Based on the wrestlers highlighted in this article, we can conclude that the true mark of a wrestling bad ass is a nice pair of black MMA gloves. But in the case of Samoa Joe, makeshift gloves made out of wrist tape will also do. Samoa Joe was basically a bigger, badder, Samoan version of Taz. While Olympic experience had less to do with judo and more with Polynesian dancing, he is a former California State Junior Judo Champion. While it’s not the type of recognition that wrestling promoters salivate at the chance of exploiting, Joe did increase his stock by performing in several strong style matches in Japan (is there any other kind?). This experience coupled with his various submission holds definitely warrant the “Joe’s gonna kill you” chants that he receives whenever he wrestles. Samoa Joe was the modern day bad ass that blended together all the different types of fighting styles that made his wrestling look believable and extremely painful. Having terrorized ROH and the independent scene, Joe was positioned to make an impact in TNA. And he did. For a while. But like everything else good in wrestling, TNA had to find a way screw it up.

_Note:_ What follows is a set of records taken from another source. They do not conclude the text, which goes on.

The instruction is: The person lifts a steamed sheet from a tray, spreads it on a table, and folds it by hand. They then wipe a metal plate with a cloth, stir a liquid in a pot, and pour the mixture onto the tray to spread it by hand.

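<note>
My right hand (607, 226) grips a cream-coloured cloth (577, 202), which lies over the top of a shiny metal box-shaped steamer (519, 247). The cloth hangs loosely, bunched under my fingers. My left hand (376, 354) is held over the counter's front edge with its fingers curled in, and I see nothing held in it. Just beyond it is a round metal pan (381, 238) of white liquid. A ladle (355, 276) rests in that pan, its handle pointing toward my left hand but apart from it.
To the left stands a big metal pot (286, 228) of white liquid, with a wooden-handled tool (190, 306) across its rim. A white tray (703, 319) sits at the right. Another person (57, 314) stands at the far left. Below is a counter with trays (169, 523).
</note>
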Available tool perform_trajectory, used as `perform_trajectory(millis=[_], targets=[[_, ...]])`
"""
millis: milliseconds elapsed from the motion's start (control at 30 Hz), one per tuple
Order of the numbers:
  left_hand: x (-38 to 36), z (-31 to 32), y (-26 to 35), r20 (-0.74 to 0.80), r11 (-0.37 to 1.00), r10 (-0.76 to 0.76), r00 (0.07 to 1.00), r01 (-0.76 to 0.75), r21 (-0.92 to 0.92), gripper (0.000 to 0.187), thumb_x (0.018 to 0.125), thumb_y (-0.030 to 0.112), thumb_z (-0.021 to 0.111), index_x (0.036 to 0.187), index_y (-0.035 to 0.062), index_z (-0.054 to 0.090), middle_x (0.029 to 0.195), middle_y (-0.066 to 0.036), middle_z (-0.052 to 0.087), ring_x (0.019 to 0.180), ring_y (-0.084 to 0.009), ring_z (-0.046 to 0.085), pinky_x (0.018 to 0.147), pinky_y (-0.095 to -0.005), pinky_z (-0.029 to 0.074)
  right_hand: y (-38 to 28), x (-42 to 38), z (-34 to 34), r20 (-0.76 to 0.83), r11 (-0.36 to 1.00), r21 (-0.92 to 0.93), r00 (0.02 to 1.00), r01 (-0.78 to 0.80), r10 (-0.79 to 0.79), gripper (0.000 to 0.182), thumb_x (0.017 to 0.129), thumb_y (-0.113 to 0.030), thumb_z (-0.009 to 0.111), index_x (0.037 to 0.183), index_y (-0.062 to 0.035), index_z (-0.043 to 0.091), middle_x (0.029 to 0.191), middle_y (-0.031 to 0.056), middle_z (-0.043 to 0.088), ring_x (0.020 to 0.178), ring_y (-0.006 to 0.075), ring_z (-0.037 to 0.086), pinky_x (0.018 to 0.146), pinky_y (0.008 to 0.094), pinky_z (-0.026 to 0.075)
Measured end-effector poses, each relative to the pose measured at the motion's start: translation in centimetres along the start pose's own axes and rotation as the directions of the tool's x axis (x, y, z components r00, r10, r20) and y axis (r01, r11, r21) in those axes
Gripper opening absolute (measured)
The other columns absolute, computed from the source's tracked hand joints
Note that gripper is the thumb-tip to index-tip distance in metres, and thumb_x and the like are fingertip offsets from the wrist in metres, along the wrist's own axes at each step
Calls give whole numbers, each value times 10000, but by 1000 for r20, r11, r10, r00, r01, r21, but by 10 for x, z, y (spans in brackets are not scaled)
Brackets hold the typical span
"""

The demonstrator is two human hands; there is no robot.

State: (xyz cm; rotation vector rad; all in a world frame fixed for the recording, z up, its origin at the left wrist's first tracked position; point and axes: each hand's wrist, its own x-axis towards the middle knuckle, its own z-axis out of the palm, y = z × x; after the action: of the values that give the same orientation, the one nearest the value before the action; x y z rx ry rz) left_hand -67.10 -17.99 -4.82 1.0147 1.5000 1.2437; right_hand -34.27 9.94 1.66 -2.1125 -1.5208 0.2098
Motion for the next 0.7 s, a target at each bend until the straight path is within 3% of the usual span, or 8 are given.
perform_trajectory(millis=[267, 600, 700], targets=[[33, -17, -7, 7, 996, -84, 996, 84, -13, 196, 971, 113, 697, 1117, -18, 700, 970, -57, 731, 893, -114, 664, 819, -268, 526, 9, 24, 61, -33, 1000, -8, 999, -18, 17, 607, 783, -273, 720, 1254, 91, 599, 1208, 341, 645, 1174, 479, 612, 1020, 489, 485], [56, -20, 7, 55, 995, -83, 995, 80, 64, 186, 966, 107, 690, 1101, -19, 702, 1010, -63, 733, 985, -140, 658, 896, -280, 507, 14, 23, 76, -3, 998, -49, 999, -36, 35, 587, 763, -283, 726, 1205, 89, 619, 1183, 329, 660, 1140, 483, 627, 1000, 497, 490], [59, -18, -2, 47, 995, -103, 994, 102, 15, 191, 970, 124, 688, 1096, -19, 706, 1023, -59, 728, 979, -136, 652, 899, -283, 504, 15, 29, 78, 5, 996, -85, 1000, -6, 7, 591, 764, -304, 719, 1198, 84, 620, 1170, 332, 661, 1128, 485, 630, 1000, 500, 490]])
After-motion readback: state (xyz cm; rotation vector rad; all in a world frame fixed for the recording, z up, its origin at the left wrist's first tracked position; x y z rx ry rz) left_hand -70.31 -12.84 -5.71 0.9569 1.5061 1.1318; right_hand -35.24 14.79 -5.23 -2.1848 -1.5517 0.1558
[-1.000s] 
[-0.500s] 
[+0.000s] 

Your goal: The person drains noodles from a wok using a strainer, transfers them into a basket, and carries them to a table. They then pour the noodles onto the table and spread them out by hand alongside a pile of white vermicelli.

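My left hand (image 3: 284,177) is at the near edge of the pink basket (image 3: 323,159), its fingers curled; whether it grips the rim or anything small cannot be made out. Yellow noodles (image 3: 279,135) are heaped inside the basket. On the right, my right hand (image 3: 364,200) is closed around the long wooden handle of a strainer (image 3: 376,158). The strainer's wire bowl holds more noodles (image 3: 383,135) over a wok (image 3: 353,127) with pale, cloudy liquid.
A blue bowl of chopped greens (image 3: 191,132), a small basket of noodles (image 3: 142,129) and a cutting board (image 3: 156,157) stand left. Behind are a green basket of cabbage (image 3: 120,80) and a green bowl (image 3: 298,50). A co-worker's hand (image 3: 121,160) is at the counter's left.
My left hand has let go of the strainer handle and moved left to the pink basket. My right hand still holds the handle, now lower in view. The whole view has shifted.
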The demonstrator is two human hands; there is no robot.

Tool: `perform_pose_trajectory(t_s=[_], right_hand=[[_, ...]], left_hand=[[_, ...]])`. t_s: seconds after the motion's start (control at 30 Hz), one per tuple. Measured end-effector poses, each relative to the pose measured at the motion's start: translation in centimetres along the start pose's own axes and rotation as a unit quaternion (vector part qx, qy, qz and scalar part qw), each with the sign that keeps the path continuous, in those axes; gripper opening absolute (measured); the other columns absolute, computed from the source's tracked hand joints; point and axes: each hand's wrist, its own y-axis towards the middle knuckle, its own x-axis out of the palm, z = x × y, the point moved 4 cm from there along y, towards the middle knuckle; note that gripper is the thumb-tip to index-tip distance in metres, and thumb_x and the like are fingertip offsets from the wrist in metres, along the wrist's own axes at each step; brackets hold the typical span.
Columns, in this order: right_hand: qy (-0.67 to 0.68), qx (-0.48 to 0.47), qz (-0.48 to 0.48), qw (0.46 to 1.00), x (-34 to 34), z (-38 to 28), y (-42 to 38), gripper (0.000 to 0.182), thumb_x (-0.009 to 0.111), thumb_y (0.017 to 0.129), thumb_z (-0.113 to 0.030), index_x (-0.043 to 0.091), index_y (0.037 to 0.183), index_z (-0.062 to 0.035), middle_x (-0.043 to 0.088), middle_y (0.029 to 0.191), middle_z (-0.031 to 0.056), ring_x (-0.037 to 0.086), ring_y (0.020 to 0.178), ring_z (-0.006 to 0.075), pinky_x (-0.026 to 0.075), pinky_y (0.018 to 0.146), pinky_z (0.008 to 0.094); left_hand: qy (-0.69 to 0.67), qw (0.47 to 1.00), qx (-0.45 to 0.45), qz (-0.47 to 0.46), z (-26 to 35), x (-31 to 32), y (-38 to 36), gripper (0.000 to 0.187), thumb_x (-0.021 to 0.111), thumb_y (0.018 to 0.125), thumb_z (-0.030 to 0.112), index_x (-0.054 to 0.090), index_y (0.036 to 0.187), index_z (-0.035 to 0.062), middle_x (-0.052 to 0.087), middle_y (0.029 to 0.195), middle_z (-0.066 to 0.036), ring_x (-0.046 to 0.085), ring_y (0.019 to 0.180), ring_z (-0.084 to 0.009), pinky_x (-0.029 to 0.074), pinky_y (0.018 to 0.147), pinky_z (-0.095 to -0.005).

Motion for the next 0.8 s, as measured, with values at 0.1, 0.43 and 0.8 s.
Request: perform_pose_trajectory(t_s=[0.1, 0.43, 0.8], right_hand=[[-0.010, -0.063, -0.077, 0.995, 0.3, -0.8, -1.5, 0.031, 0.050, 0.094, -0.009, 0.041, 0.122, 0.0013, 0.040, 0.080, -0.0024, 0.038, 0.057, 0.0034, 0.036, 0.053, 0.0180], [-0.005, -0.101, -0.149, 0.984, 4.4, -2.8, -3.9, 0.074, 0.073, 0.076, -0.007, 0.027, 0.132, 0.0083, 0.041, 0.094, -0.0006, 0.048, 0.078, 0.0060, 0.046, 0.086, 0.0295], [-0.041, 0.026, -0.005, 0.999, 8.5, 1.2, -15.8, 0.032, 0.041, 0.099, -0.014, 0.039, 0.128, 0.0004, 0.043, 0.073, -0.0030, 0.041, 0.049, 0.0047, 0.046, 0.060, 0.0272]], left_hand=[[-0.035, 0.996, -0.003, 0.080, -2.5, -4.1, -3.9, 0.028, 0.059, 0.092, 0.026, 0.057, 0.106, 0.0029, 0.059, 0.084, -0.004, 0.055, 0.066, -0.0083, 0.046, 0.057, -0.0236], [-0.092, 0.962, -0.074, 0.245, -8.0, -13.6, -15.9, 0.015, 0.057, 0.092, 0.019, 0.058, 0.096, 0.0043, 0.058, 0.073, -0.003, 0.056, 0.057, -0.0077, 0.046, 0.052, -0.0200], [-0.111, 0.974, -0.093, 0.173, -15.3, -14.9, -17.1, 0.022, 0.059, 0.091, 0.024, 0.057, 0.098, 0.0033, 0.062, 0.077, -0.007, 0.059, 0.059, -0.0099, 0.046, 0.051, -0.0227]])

The Undertaker never once stepped outside the squared circle to try his hand in mixed martial arts or any other kind of legitimate fighting. But given his strength and size, The Undertaker has always been a bad ass in professional wrestling. Hell, he went by the nickname “The American Bad Ass” during latter part of the Attitude Era. But it wasn’t until he adopted the gogoplata chokehold, which he dubbed the Hell’s Gate, to go along with his MMA-gloved strikes that Undertaker became a much more different kind of bad ass. It made The Dead Man’s ass whoopings seem more realistic. Being a noted huge fan of UFC obviously inspired this change in character. Given the respect he had earned over the years becoming an all-around gritty veteran only helped cement the fact that he was still a dominant bad ass even in his later years. Why else would The Streak last so long?
And who better to end it than the baddest bad ass of them all? As mentioned earlier, nobody looks or acts like Brock Lesnar. Even when he’s vulnerable, he doesn’t look it. He still trudges along like a massive grizzly bear fighting, shaking off the fatigue of tranquilizer darts. Granted, the credentials and physical presence of Lesnar will only help serve the greater purpose of creating the WWE’s next top star, but it also means we’re going to get Brock Lesnar steamrolling through guys and making it look believable and awesome, the way a bad ass should. And we should all enjoy it because it’ll be a long time before we get another wrestler who’s able to embody this gimmick the way Lesnar has. He might even be the last true bad ass wrestler.